A espiritualidade na pré-história
A pré-história humana é um período da história cientificamente nebuloso e cheio de pontos cegos. Estudar os primeiros ancestrais primatas com características humanas foi e é um grande desafio arqueológico. Podemos afirmar, usando do recurso do neologismo linguístico, que estamos ainda na “pré-história” da ciência da pré-história humana.
Pouco se sabe do período mais longo de existência humana. É tão longo o tempo em que ficamos neste período pré-histórico que costumo explicar didaticamente da seguinte maneira: vamos pensar que toda a história humana, dos primeiros ancestrais humanos até os dias de hoje, como se fosse um filme de duração de uma hora. Então quando estiver faltando quinze segundos para terminar este filme significa que saímos da pré-história. Isso mesmo, os últimos quinze segundos do filme é tudo o que conhecemos como história. No entanto, os cinquenta e nove minutos e quarenta e cinco segundos é o tempo de vida humana na pré-história. Portanto, nós humanos passamos grande parte de nossa jornada da vida neste longuíssimo tempo que chamamos de pré-história.
De forma mais resumida podemos afirmar que a pré-história humana foi ontem. Por isso, ela nos perturba fisicamente (o corpo) e espiritualmente (a consciência).
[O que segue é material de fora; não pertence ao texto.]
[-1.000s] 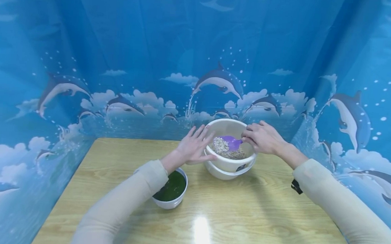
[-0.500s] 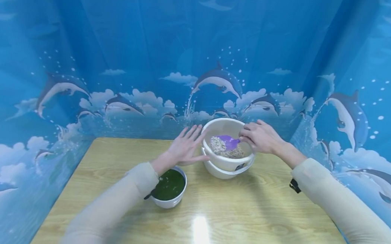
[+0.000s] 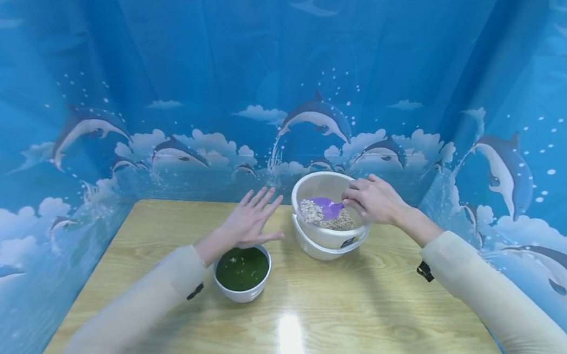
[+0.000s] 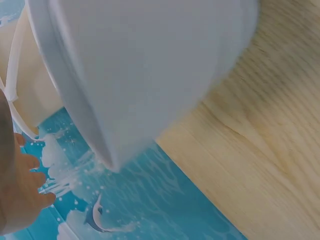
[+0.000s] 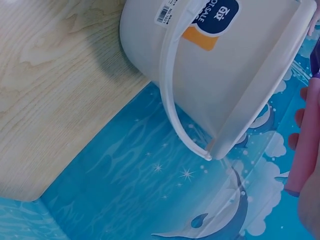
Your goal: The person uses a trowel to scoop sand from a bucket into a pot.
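Note:
My right hand grips a small shovel over the mouth of the white bucket. The blade is purple and bears a heap of pale grains; the pink handle shows in the right wrist view. More brownish grains lie inside the bucket. My left hand, fingers spread and holding nothing, hovers just beyond a white bowl. Dark green liquid with pale specks fills that bowl. In the left wrist view the bowl's outer wall hides much of the scene.
Both vessels stand on a wood-grain table, the bucket near its back edge. The bucket's white carry handle hangs down its side. A blue dolphin-printed curtain encloses the back and sides.
My left hand has moved left, away from the bucket's rim, uncovering more of the bowl. The loaded shovel has shifted slightly left over the bucket. Pale specks have appeared on the green liquid.

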Demonstrator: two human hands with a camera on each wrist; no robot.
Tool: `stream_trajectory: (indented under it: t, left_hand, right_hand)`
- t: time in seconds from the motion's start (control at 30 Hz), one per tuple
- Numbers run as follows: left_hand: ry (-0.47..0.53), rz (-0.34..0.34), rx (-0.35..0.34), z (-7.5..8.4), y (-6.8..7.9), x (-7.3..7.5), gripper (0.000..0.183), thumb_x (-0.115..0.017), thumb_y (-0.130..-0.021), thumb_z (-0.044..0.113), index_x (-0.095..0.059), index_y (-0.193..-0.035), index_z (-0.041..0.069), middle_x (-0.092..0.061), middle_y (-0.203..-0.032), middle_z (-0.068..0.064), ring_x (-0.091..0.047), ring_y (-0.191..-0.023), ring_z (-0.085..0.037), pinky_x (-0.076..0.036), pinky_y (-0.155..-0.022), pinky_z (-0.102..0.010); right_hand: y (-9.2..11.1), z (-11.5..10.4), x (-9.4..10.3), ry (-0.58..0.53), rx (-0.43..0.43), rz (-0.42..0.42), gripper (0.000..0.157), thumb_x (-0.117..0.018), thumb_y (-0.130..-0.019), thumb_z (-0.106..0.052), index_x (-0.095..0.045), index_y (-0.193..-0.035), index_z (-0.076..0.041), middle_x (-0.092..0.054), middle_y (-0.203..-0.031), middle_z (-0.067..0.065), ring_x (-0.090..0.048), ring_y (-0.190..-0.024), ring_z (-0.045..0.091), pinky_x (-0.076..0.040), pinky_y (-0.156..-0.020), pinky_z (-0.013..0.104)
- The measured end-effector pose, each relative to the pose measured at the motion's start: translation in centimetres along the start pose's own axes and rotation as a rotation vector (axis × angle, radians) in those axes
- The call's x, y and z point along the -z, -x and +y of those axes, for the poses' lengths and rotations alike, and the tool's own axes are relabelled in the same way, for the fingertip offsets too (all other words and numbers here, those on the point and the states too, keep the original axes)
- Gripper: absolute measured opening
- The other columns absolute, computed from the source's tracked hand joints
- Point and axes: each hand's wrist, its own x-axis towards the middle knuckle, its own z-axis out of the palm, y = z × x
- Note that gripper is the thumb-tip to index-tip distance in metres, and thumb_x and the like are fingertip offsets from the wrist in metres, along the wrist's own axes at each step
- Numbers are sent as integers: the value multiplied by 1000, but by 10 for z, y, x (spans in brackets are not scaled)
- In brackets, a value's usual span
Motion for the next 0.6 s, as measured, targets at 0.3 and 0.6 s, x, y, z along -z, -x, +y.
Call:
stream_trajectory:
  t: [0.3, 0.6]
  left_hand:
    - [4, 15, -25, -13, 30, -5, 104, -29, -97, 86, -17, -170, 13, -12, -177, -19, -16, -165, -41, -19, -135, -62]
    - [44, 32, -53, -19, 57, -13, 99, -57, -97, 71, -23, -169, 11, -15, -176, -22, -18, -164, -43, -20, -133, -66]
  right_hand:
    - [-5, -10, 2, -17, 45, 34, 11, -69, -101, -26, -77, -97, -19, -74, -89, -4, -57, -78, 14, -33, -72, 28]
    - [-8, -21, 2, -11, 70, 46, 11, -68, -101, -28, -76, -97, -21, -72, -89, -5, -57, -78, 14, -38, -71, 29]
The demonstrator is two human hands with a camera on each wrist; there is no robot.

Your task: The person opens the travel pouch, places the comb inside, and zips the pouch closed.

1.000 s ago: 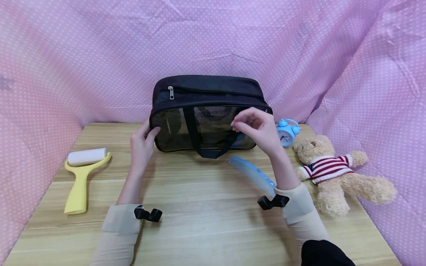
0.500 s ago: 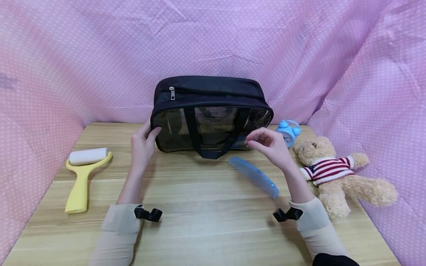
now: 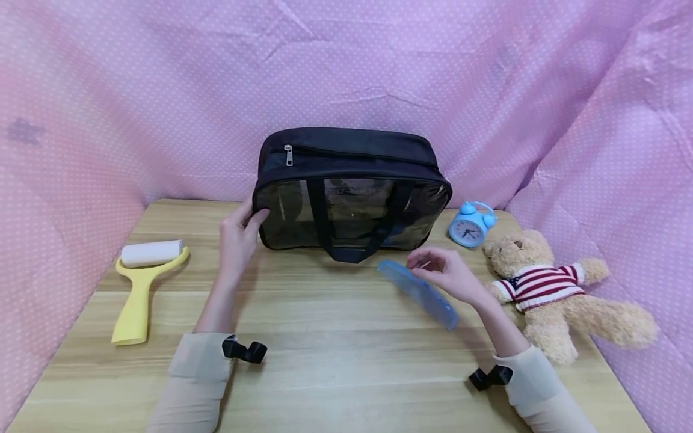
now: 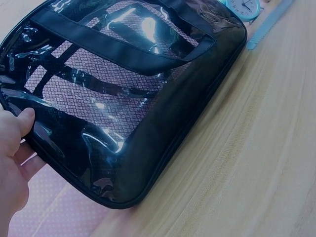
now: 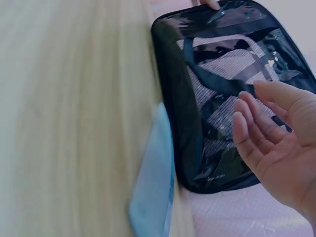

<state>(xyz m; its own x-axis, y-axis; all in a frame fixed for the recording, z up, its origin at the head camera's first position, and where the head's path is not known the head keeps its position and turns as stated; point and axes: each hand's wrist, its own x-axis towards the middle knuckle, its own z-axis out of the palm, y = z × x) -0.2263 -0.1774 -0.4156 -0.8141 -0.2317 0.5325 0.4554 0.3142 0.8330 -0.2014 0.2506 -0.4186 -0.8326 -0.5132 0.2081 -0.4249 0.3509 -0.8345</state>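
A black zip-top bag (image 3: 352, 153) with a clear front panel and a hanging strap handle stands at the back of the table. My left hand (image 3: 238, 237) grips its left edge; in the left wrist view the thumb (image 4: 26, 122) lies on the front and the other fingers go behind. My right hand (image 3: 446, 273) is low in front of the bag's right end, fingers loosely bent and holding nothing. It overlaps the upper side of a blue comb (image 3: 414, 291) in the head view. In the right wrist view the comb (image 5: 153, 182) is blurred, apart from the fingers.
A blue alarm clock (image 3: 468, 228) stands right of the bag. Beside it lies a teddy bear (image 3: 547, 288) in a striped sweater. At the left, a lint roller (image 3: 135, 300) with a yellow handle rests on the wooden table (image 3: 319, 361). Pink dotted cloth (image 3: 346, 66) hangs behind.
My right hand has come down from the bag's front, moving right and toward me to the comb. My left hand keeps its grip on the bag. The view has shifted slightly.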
Não vou conjecturar, nesta crônica, sobre as perturbações físicas do corpo, mas sim, as perturbações espirituais daquela longa época que parece ainda muito presente em nosso presente momento. Vou conceituar a palavra “espiritualidade” fora da tradição religiosa institucionalizada. Estou consciente do anacronismo linguístico de querer compreender a vivência do ser humano da pré-história com recursos verbais da história atual.
Vamos procurar entender a espiritualidade da pré-história como se fosse um certo tipo de despertar da consciência daqueles nossos ancestrais. Mas que tipo de consciência? A consciência da fragilidade da vida, seu estado provisório e instável; a sensação de impermanência constante em tudo que existia na vida destes primeiros humanos. Estes humanos da pré-história vão tomando consciência que são criaturas provisórias no próprio mundo em que vivem. A morte espreita a vida de todos o tempo todo.
A "consciência da morte" parece ter despertados neles a "valorização da vida". A morte, a perda, a penúria da vida promove o desenlace da espiritualidade. Ela, a espiritualidade, parece nascer do despertar de uma "consciência trágica" de que a vida não é segura, a rotina na natureza é impossível, tudo acontece de forma cega, ao jogo do acaso; ou mais precisamente aquilo que os filósofos chamam de contingências.
Sendo assim, os ritos animistas de adoração aos elementos da natureza se misturavam a existência de seres fantasmagóricos nas brumas de uma natureza ainda desconhecida. Ela, a natureza, era vista como algo muito poderosa e assustadora. Toda a vida na natureza parecia ser esmagada pelo destino de suas forças incompreensíveis. Ainda hoje, no tempo presente e curtíssimo da nossa história, parece que carregamos de forma inconsciente aquela antiga espiritualidade ancestral da experiência longuíssima da pré-história humana.
Estou convencido que as espiritualidades das religiões institucionalizadas do nosso presente histórico, não deixa de ser o reflexo e o desdobramento daquela "consciência trágica" despertada por aqueles antigos ancestrais da pré-história. Quando se trata de uma "consciência trágica" que envolve o "medo da morte", a espiritualidade humana deve ser entendida numa perspectiva de longa duração em que aqueles longos tempos da pré-história ainda estão presente em nosso tempo.